* [WHAT YOU HAVE TO DO] Copy nothing but the lines below, from the one with "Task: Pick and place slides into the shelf" through the one with "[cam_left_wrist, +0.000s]", exactly as written; no pictures should appear.

[Dataset records]
————————
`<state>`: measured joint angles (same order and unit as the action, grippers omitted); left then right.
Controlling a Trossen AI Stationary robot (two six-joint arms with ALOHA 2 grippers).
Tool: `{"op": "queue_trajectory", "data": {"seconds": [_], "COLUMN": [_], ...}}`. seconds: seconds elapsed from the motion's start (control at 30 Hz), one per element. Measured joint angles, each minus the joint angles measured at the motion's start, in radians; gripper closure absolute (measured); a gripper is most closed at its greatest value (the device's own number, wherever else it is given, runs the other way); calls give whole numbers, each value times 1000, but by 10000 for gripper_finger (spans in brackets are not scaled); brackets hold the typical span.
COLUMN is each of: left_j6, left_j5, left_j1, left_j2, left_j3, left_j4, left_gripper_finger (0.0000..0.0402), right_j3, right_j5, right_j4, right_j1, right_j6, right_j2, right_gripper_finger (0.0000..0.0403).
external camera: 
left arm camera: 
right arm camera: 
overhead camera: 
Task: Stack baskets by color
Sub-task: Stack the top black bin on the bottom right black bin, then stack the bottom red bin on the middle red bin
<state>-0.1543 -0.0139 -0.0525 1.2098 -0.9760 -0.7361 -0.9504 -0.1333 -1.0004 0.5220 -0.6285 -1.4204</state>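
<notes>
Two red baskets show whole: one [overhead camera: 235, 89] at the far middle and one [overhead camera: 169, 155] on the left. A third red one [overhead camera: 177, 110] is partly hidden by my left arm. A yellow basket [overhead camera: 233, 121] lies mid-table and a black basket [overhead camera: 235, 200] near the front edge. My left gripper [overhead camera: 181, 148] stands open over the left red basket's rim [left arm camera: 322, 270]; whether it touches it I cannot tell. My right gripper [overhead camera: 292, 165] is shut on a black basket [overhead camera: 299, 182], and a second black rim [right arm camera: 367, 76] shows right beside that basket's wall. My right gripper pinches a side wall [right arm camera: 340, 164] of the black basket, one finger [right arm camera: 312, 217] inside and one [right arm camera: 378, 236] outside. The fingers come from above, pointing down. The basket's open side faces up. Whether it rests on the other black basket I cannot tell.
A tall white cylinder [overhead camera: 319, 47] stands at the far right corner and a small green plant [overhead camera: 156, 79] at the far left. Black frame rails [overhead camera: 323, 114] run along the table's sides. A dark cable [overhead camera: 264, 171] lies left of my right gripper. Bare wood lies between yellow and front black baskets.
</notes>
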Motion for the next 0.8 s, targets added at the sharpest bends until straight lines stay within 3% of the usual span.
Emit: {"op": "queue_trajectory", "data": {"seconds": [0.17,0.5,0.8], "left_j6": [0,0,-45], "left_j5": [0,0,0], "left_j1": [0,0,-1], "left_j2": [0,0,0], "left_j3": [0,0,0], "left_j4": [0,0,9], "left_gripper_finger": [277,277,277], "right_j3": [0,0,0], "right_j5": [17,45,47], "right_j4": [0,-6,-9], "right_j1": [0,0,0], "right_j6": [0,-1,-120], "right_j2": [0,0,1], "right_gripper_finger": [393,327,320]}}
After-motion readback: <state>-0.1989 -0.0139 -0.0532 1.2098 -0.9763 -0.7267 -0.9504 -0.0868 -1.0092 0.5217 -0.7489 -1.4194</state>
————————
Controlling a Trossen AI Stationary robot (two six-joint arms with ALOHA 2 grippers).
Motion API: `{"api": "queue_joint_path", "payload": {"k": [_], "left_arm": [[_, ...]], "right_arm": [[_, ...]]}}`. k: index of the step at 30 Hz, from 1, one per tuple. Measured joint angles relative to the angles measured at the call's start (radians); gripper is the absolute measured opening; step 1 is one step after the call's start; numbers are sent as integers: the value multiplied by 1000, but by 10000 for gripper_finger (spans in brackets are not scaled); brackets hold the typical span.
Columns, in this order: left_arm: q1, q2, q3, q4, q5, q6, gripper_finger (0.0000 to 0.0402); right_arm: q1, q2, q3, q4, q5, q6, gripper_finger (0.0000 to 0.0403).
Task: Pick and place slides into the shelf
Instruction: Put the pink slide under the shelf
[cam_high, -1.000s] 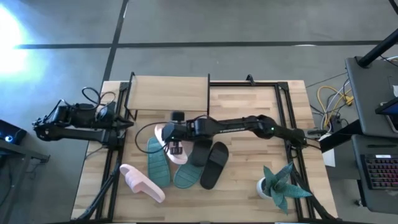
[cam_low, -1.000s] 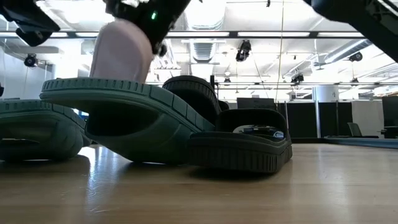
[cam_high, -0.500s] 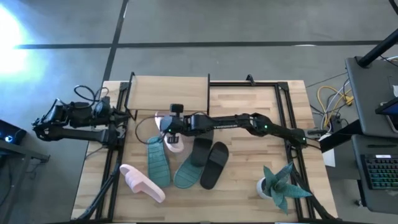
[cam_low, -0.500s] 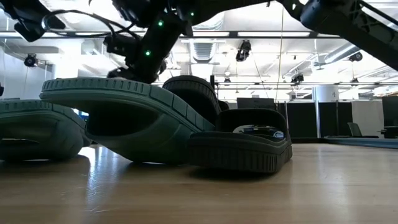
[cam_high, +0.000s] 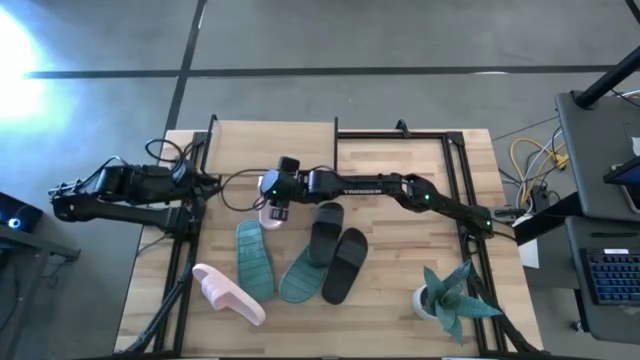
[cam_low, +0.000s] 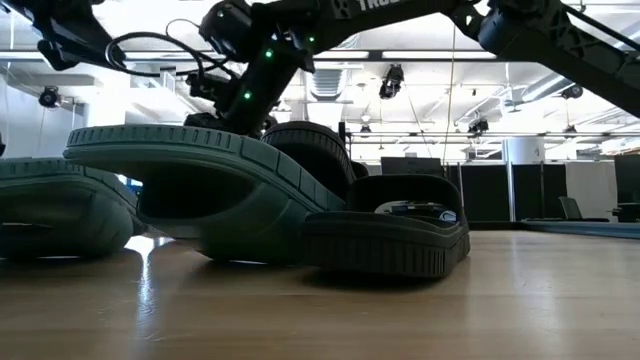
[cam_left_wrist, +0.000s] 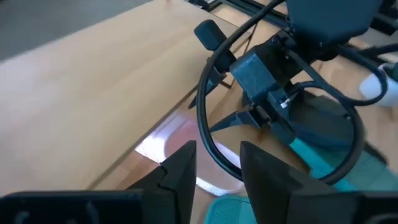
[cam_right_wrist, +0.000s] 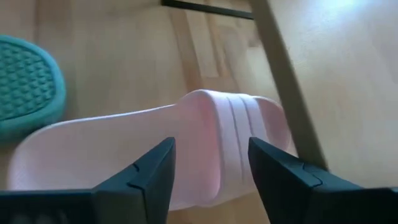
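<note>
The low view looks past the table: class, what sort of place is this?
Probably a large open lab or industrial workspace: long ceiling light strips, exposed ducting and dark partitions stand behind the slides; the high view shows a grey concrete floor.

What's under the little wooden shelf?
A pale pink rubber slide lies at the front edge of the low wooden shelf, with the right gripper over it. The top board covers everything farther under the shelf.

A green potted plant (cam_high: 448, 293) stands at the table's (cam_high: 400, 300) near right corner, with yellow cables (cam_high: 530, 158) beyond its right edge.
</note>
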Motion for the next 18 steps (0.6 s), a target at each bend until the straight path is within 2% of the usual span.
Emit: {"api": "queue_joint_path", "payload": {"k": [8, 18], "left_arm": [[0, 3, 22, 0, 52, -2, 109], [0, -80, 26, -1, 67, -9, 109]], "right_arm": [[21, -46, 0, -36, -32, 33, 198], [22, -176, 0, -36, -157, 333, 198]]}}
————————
* [ANSWER BELOW]
Task: Pick and place slides into the shelf
Instruction: Put the pink slide under the shelf
[cam_high, -1.000s] 
[cam_low, -1.000s] 
[cam_high, -0.500s] 
[cam_low, -0.500s] 
[cam_high, +0.000s] 
[cam_low, +0.000s] 
[cam_left_wrist, +0.000s] 

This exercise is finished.